Complete Guide to Weight Bench Exercises  http://www.bestoninternet.com/sports-and-fitness/exercise-fitness-equipment/adjustable-workout-weight-bench/  If you want to do weight exercises, then you can use weight benches. I have listed the types of exercises that you can do with the adjustable #weightbenches.

The Best Adjustable Workout Weight Bench will help you to gain a high-level of fitness. Check this list to get the best weight bench for your gym.

Waist Cincher    Start in a side plank with feet staggered on bench, right foot in front of left, left palm on floor, right arm wrapped around waist. Raise hips as high as you can (as shown), then lower to start for 1 rep. Do 12 reps. Switch sides; repeat.
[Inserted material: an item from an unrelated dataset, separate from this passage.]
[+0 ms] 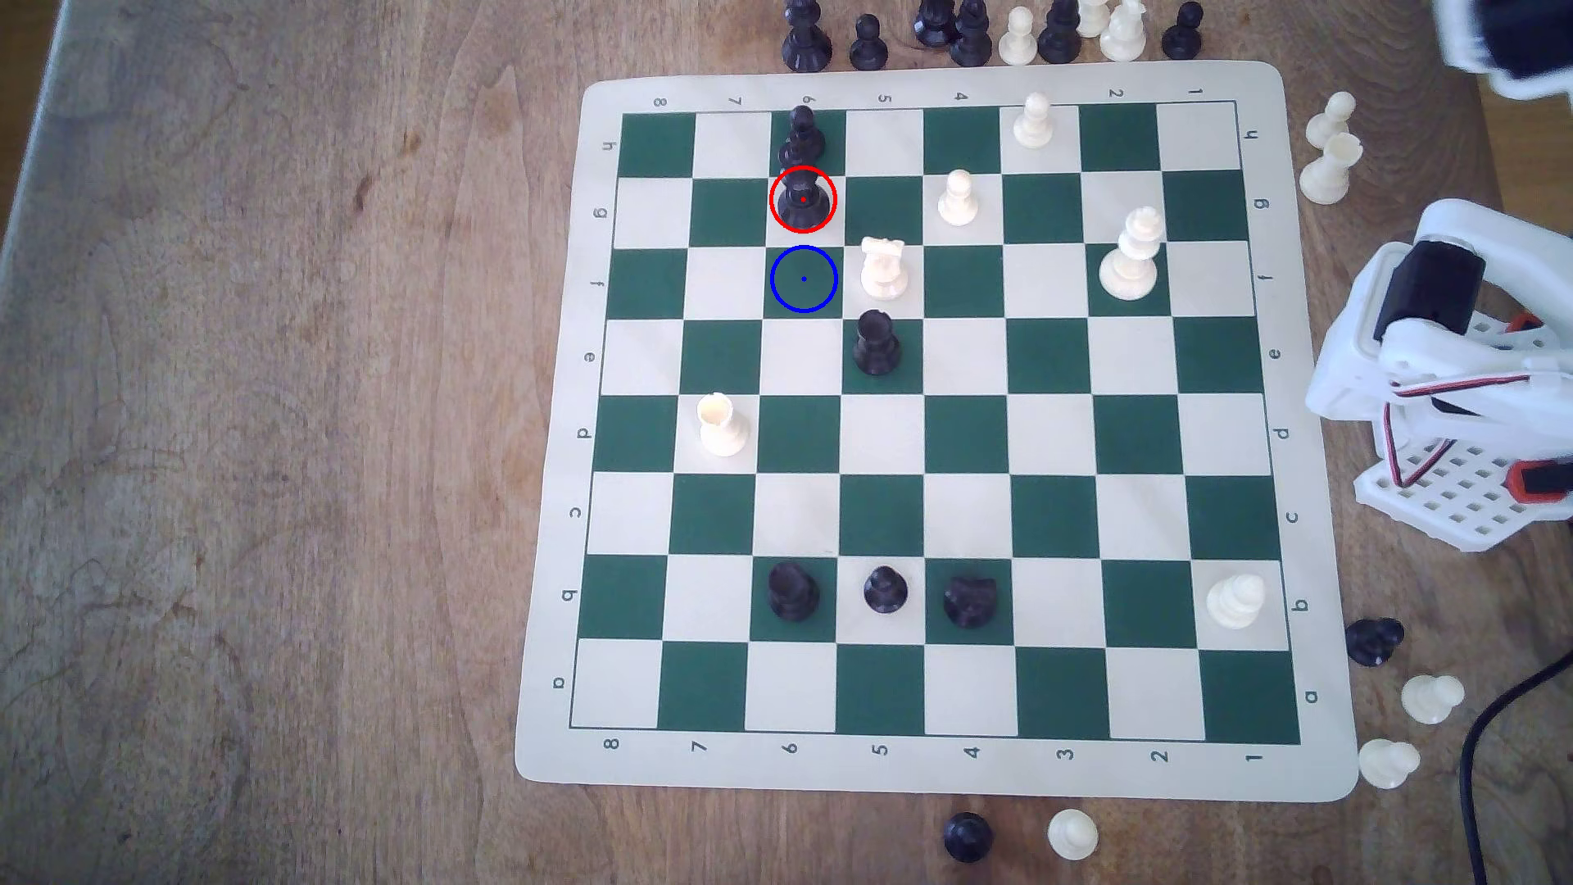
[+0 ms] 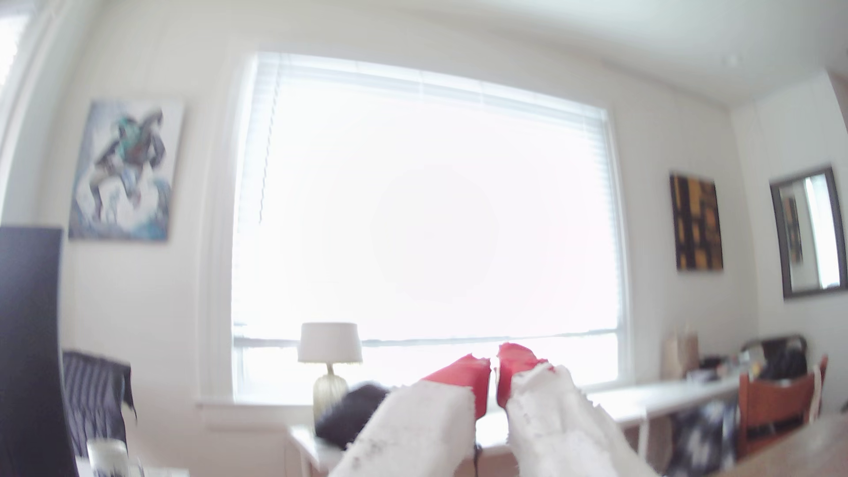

Slim in the Gym: 8 Ways to Use a Weight Bench

Waist Cincher Start in a side plank with feet staggered on bench, right foot in front of left, left palm on floor, right arm wrapped around waist. Raise hips as high as you can (as shown), then lower to start for 1 rep. Do 12 reps.

Back Attack    Lie facedown on bench with hip bones at end, legs together, toes on floor; hold bench for support, and lift lower body until parallel to floor. Keeping legs pressed together, bend knees and lower until hovering above floor (as shown). Return to start for 1 rep. Do 15 reps.

Slim in the Gym: 8 Ways to Use a Weight Bench

Back Attack Lie facedown on bench with hip bones at end, legs together, toes on floor; hold bench for support, and lift lower body until parallel to floor. Keeping legs pressed together, bend knees and lower until hovering above floor (as shown). Return to start for 1 rep. Do 15 reps.

Repin and share if this annihilated your arm fat, giving you sexy, toned arms! Read the post for the full workout!

This Workout DESTROYS Bingo Wings - You Won't Believe it, but these Results Speak for Themselves!

Booty Bridge    Lie faceup on floor with heels on edge of bench, arms crossed at chest. Lift hips, forming a straight line from shoulders to knees (as shown). Lower hips until hovering above floor for 1 rep. Do 15 reps.

Slim in the Gym: 8 Ways to Use a Weight Bench

Booty Bridge: Lie faceup on floor with heels on edge of bench, arms crossed at chest. Lift hips, forming a straight line from shoulders to knees (as shown). Lower hips until hovering above floor for 1 rep. Do 15 reps. Works butt and thighs.

Strength Training: Best Weight Bench Exercises

Strength Training: Best Weight Bench Exercises

Challenge Your Abs and Work on the Weight Bench

Challenge Your Abs and Work on the Weight Bench

Toning Workout for Women With Weight Bench

Toning Workout for Women With Weight Bench

Leg raises performed on a slant board or incline bench can help tone, firm and define your abdominal muscles. In addition to working your abs, incline leg raises also strengthen your hip flexors.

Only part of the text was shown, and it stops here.